WHAT THE EXERCISE ASKS: With both ends included, transcribe exactly the records below from their first line to the line that contains "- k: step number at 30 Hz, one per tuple".

[Records excerpted from a collection]
::::::::::
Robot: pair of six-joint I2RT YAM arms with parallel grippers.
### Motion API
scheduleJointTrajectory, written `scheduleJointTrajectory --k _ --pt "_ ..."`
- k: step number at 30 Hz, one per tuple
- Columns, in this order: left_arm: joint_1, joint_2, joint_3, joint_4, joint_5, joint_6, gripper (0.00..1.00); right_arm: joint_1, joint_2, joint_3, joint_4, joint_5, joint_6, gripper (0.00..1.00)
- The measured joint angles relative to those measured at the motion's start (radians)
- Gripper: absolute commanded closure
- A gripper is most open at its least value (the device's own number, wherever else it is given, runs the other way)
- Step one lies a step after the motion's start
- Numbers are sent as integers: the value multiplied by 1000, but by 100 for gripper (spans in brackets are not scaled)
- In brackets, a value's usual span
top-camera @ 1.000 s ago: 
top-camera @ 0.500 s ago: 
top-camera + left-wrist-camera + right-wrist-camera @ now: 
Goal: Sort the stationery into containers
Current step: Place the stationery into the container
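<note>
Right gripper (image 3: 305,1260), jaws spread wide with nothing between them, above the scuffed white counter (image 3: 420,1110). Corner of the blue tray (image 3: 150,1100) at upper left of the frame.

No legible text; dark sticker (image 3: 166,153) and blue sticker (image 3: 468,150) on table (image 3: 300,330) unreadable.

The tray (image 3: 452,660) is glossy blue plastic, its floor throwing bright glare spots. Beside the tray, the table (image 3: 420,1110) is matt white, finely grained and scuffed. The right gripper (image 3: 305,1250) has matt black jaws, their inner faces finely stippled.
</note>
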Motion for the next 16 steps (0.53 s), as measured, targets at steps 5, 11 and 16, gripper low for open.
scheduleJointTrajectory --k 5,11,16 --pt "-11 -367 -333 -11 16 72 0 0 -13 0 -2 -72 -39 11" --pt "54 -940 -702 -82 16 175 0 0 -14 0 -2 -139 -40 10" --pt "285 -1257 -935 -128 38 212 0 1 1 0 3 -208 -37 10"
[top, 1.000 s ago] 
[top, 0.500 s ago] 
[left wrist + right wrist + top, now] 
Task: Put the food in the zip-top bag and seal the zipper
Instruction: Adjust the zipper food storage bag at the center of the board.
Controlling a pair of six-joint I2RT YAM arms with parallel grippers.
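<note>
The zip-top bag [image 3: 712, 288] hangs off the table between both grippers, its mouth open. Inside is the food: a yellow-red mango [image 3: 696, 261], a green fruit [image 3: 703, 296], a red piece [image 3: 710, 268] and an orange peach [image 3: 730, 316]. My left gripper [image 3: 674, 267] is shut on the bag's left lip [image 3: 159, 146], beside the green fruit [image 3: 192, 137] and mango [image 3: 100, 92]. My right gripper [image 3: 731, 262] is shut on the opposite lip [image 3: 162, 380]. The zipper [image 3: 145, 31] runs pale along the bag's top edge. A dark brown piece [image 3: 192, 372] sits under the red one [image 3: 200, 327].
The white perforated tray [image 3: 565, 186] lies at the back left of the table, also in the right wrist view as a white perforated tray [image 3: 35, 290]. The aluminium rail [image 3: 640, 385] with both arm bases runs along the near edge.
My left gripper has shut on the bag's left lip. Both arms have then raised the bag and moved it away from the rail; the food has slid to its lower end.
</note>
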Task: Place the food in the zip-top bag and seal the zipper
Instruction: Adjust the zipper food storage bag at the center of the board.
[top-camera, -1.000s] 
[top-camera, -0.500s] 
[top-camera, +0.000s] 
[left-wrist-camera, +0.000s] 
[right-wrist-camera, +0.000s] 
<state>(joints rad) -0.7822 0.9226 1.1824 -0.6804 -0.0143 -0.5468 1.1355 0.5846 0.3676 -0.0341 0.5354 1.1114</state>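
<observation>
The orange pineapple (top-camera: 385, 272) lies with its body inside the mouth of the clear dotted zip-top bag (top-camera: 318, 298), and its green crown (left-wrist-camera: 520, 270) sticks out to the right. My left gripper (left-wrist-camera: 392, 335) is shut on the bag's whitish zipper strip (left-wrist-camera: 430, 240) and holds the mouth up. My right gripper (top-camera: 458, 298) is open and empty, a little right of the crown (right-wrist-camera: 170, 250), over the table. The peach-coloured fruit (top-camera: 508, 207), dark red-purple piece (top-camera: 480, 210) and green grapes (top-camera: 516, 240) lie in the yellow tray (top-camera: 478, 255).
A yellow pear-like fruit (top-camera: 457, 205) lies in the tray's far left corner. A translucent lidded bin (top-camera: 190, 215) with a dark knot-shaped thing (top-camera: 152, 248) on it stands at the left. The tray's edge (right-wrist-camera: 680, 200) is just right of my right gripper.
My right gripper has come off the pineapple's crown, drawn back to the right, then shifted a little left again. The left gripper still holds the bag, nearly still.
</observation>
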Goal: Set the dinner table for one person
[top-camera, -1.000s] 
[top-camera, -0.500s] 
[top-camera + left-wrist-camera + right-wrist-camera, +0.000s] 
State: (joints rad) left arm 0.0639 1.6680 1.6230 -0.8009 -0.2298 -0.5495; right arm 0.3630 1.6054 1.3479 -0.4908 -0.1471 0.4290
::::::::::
ANSWER AREA:
Robot: pair of six-joint I2RT YAM arms with parallel grippers.
### Motion API
scheduleJointTrajectory, written `scheduleJointTrajectory --k _ --pt "_ ..."`
- k: step number at 30 Hz, one per tuple

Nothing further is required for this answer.